**Material provided**
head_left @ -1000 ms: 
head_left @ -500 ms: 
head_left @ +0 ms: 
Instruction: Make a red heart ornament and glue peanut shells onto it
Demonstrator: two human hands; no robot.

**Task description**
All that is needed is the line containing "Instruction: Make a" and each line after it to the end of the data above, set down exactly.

**Answer space**
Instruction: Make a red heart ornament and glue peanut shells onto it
Demonstrator: two human hands; no robot.

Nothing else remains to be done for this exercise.